Le Petit Séminaire de Québec à l’heure du mandarin
Implanté depuis plus de 340 ans dans le Vieux-Québec, Le Petit Séminaire de Québec continue d’innover en matière d’éducation. En effet, le directeur général de l’institution, Réjean Lemay, quittera Québec le 19 avril prochain pour procéder à l’embauche d’un moniteur de langue en … mandarin!
Le projet est soutenu par la Fédération des établissements d’enseignement privés (FÉEP) et par un ONG chinois, HANBAN, dont le mandat est de faire rayonner la culture et la langue chinoise à travers la planète. Si quelques écoles au Québec ont déjà saisi l’occasion de sensibiliser leurs élèves à l’émergence du pays de MAO, Le Petit Séminaire de Québec sera la première école de la région de Québec à se rendre en Chine pour embaucher une ressource spécialisée en mandarin.

«Le Petit Séminaire de Québec a été le premier à s’investir dans le Programme international à Québec et à promouvoir auprès de ses élèves l’importance d’être ouvert sur le monde. Plus qu’un programme de douance, le Programme international appelle l’apprentissage des langues, la compréhension des peuples et des cultures. Nous disposons déjà d’une panoplie de voyages culturels qui permettent aux élèves de compléter l’intégration des apprentissages en classe par le tourisme. Avec l’enseignement du mandarin et la présence d’un enseignant chinois dans le Vieux-Québec, c’est la Chine qui se déplace vers nous pour se faire découvrir», affirme le directeur général. «C’est aussi un complément très intéressant à notre programme de langues secondes», poursuit-il.

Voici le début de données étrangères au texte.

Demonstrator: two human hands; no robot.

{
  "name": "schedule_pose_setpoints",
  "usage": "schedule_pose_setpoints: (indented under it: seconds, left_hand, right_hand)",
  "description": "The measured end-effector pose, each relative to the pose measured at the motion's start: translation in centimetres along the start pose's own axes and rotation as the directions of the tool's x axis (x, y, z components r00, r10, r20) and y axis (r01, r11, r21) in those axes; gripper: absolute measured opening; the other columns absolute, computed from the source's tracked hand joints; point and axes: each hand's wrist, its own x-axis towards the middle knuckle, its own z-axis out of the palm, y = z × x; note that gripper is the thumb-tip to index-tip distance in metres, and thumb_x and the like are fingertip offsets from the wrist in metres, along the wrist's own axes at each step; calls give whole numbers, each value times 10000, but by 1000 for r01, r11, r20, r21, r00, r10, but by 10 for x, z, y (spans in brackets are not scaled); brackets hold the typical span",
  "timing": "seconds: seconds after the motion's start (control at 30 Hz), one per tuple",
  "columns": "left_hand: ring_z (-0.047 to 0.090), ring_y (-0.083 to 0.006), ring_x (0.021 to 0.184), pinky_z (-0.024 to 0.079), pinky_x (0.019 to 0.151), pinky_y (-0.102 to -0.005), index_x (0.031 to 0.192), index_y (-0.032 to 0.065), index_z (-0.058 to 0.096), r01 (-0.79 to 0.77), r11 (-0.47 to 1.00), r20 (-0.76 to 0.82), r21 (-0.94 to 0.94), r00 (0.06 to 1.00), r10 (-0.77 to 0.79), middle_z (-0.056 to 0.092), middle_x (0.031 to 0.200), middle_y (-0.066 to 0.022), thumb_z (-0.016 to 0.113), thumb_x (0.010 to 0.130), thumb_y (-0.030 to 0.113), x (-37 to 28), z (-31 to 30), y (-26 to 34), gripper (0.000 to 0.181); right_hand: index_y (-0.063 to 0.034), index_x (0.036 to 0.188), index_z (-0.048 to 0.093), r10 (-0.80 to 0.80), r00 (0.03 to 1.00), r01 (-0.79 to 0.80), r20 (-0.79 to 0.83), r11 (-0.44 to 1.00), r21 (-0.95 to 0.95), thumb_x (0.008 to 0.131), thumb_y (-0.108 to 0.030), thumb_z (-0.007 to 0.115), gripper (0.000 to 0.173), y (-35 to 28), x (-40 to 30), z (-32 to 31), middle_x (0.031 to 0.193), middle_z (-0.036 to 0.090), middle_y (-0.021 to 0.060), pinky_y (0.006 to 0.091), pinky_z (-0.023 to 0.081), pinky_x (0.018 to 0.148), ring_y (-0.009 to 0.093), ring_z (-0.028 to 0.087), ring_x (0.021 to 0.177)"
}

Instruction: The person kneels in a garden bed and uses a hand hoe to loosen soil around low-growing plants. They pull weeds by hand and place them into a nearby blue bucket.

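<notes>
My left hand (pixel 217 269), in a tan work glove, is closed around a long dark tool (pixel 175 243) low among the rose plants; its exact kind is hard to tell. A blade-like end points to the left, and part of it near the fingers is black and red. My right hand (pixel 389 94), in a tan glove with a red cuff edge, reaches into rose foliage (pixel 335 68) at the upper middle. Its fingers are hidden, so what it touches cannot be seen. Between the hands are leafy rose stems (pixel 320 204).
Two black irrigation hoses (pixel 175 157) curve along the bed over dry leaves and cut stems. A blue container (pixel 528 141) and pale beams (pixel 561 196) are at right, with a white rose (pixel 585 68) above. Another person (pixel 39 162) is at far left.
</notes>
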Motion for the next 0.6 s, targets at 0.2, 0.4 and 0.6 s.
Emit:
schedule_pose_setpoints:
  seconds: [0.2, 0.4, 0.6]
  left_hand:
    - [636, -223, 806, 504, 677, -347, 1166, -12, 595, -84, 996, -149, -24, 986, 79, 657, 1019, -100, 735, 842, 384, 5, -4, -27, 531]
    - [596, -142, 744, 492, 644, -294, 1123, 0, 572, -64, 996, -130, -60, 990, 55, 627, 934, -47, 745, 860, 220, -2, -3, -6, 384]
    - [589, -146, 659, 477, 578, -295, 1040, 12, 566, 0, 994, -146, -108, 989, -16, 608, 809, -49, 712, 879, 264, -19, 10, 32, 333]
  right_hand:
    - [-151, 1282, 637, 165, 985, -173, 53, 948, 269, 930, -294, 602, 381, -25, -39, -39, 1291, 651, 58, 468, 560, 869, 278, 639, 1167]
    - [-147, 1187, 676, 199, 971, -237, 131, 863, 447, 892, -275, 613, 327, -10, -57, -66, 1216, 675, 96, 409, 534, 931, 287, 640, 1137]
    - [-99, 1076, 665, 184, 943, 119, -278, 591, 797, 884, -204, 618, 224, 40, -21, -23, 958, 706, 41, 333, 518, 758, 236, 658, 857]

Non seulement monsieur Lemay va-t-il en Chine pour embaucher un ressortissant chinois, mais il souhaite également établir des contacts avec d’autres écoles. «En 2000, je me suis rendu en Chine dans le cadre d’un autre projet. Je sais que pour tisser une relation de confiance avec les Chinois, il faut mettre du temps et se laisser connaître. J’ai demandé à rencontrer quelques écoles qui ont, comme nous, une tradition d’excellence et qui sont enracinées dans la culture chinoise comme Le Petit Séminaire de Québec l’est dans la culture canadienne et québécoise. J’ai d’autres projets!»

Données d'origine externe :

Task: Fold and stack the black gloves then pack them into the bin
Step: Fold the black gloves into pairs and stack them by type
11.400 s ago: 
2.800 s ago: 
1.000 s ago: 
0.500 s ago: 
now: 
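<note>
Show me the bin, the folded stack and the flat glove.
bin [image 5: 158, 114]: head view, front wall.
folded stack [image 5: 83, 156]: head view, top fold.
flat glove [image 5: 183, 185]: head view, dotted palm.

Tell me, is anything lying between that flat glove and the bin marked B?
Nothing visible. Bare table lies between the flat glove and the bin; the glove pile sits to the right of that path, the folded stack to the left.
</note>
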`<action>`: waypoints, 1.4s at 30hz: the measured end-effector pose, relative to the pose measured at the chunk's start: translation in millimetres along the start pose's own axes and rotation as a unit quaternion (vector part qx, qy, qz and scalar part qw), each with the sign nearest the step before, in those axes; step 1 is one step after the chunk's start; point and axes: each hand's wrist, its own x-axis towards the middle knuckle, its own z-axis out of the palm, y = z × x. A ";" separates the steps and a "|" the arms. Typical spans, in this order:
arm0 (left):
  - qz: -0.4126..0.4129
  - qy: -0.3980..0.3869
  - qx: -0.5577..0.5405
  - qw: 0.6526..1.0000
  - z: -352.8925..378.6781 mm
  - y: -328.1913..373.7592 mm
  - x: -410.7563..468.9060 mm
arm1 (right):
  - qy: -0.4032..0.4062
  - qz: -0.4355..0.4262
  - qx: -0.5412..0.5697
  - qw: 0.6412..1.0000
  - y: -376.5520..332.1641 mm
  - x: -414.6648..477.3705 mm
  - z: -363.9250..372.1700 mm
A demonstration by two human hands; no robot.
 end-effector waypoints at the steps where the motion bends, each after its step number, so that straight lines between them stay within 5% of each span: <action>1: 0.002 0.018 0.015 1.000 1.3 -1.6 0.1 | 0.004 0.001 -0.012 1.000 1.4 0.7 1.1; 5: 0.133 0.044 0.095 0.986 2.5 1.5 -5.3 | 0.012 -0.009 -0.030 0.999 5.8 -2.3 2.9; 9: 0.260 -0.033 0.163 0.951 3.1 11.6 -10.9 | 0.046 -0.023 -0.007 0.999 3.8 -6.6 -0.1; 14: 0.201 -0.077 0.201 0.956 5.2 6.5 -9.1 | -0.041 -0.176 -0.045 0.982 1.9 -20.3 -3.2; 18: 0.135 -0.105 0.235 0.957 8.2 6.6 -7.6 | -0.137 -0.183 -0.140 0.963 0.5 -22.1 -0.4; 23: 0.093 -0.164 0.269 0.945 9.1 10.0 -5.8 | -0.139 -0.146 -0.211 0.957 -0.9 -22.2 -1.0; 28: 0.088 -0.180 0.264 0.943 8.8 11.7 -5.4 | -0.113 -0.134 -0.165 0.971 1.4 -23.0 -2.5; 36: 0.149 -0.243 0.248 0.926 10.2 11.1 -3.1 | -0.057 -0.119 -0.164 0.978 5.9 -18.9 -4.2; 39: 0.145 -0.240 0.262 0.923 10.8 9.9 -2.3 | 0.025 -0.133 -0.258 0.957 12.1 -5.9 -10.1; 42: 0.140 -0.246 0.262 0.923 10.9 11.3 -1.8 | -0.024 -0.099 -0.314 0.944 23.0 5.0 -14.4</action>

Questionné à ce sujet, le directeur général cache mal son enthousiasme. On apprend qu’il souhaite que l’école coordonne, d’ici quelques années, des voyages culturels avec une ou des écoles chinoises et, à moyen ou long terme, des échanges étudiants. Selon lui, la barrière de la langue pourrait être moins importante qu’il y paraît à première vue. «Il suffirait de trouver un partenaire au niveau primaire dans la région de Québec pour initier l’apprentissage du mandarin le plus tôt possible et, en poursuivant au niveau secondaire, il est possible de croire que ces élèves pourraient effectuer un échange de quelques semaines dans une école chinoise. Imaginez un élève qui termine le secondaire en parlant français, anglais, espagnol et mandarin», conclut-il.

La connaissance des langues étrangères est maintenant devenue un atout incontournable pour les jeunes qui se dirigent sur le marché du travail de nos jours. Plus les institutions scolaires de la région aideront nos jeunes à apprendre, plus ceux-ci seront intéressés à découvrir toutes les merveilles qui se rattachent à la connaissance d’une langue étrangère.